Mientras tanto, llegaban rumores de que se acercaban a Clapham Junction, otra zona muy cercana a nuestro barrio. De allí nos llegaban imágenes horribles, de niñ(at)os rompiendo escaparates y entrando en sitios en los que tampoco podían robar nada porque no había nada que robar, o diciendo que hacían eso «porque tenían que cobrarse los impuestos» (cuando muchos ni siquiera trabajaban y viven en hogares con familias que reciben ayudas del estado). Un panorama muy triste. Poco a poco, el movimiento se fue acercando a nuestro barrio. Lo primero fue un mensaje de un amigo que decía que había llegado ya. Nosotros no oíamos nada de jaleo en la calle, así que, esperamos. Después, alguien en Twitter dijo que habían saqueado e incendiado una tienda de electrónica de la zona comercial del barrio. Miramos por la ventana y, aunque se encontraba al otro lado de las casas que tenemos enfrente, no vimos nada. Bajamos a la calle y miramos la calle principal, pero no veía nada.
Un rato después, empezamos a ver humo que salía de por encima de los tejados de las casas. Fue entonces cuando pasé miedo de verdad, ya no porque se pudiesen acercar y destrozar el barrio, sino por que pudiesen entrar en las casas y robar a la pobre gente que no tiene ni seguro ni nada con qué cubrirse, ni siquiera defenderse. Sin embargo, seguíamos sin oír nada y toda la información de lo que pasaba en nuestro barrio nos llegaba por Twitter. Parece que solo fue un susto, ya que los alborotadores se fueron tal y como llegaron. Al poco rato, nos llegó la noticia de que unos cuantos chavales se habían quedado encerrados en una de las tiendas que habían quemado... Por una vez, tuve pensamientos diabólicos y me alegré: eso les enseñará a no hacer lo que no deben. Los alborotos se habían extendido ya a todas las comarcas de Londres e, incluso, a otras ciudades de Reino Unido como Birgmingham, Bristol, Nottingham y, en menor medida, en otras ciudades.

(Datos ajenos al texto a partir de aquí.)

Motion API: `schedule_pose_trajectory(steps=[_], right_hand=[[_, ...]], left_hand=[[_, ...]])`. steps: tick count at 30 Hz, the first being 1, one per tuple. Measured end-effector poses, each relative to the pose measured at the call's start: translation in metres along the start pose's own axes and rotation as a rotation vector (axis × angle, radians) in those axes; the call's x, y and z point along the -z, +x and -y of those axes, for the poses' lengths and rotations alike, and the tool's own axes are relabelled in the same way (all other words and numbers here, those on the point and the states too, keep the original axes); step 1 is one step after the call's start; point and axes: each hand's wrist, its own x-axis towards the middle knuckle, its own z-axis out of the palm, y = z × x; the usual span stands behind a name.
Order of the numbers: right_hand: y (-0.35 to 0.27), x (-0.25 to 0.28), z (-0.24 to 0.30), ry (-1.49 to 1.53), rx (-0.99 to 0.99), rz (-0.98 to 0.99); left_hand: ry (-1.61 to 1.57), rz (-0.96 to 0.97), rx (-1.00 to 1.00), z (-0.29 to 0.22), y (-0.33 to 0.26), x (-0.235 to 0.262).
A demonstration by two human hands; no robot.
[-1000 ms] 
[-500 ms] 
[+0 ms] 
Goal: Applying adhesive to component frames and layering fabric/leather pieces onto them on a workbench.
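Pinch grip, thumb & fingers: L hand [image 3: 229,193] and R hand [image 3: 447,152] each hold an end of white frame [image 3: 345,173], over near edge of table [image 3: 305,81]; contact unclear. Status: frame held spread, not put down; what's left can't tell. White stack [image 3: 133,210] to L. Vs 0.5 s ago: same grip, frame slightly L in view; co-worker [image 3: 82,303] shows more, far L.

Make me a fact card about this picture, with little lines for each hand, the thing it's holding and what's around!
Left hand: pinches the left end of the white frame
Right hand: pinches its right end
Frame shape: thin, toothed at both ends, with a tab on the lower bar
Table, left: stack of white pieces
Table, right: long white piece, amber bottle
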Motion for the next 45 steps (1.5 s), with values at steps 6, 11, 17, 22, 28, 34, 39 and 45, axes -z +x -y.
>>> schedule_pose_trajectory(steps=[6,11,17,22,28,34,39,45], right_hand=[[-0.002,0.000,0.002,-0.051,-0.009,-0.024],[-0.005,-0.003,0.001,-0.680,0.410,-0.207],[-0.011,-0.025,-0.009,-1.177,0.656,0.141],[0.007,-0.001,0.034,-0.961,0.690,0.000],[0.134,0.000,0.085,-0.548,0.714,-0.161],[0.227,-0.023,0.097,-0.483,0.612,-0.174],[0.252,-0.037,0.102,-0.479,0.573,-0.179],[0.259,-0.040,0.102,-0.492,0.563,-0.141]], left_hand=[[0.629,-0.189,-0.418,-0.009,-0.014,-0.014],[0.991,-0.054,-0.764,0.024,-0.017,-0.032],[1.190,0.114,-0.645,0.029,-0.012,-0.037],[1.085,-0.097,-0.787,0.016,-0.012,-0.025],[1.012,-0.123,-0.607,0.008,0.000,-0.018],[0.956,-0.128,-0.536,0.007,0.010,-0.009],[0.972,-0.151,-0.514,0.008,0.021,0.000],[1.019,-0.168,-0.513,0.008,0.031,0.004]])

Con este miedo, preparé la maleta, ya que tenía que volar al día siguiente. Cuando nos despertamos, el día 9, lo primero que hicimos fue encender la televisión para ver si había novedades. Las mismas imágenes de la noche anterior y alguna nueva se repetían una y otra vez en todas las cadenas. Derren se fue a trabajar y yo me dispuse a intentar hacer algo de trabajo antes de irme al aeropuerto, sin saber siquiera si sería capaz de coger el tren o no, ya que tanto el barrio donde cojo el tren para el aeropuerto como otro de los barrios por los que pasa el tren, habían sufrido los asaltos de la noche anterior. Unas horas antes de tener que salir, Derren llamó diciendo que la policía había llegado a su trabajo (trabaja en Wimbledon, a 15 minutos en bus de casa) y había recomendado a todas las empresas y comercios a cerrar y a los trabajadores a irse a su casa, por seguridad. Aún no se sabía nada, pero parece ser que habían tomado esa decisión por si acaso se acercaba el revuelo al barrio. Al final, opté por irme en taxi: la opción más cara y no siempre la más rápida, pero era la más segura. Para allá que me fui. Comentando con el taxista lo que había ocurrido, pasé justo por las tiendas que habían saqueado la noche anterior, y el panorama era desolador: los vidrios de los escaparates se habían tapado con maderos para evitar que la gente entrase y se llevase lo poco que los saqueadores habían dejado. Con ese panorama tan desolador, me llamaron de una cadena de televisión mallorquina para hacerme una entrevista, que me llevó casi todo el camino al aeropuerto.

Aquella noche, Londres durmió sin alboroto. Intranquila, aún consternada por lo que había ocurrido durante los últimos días, pero sin sufrir ataques. Ha sido un momento que pasará a la historia, que todos recordaremos, sobre todo los políticos que presumían de tenerlo todo controlado con esta nueva candidatura y están demostrando que se les está yendo el tiro por la culata en todo.

Sí, señores, el hombre es el único animal que tropieza dos veces (o más) con la misma piedra.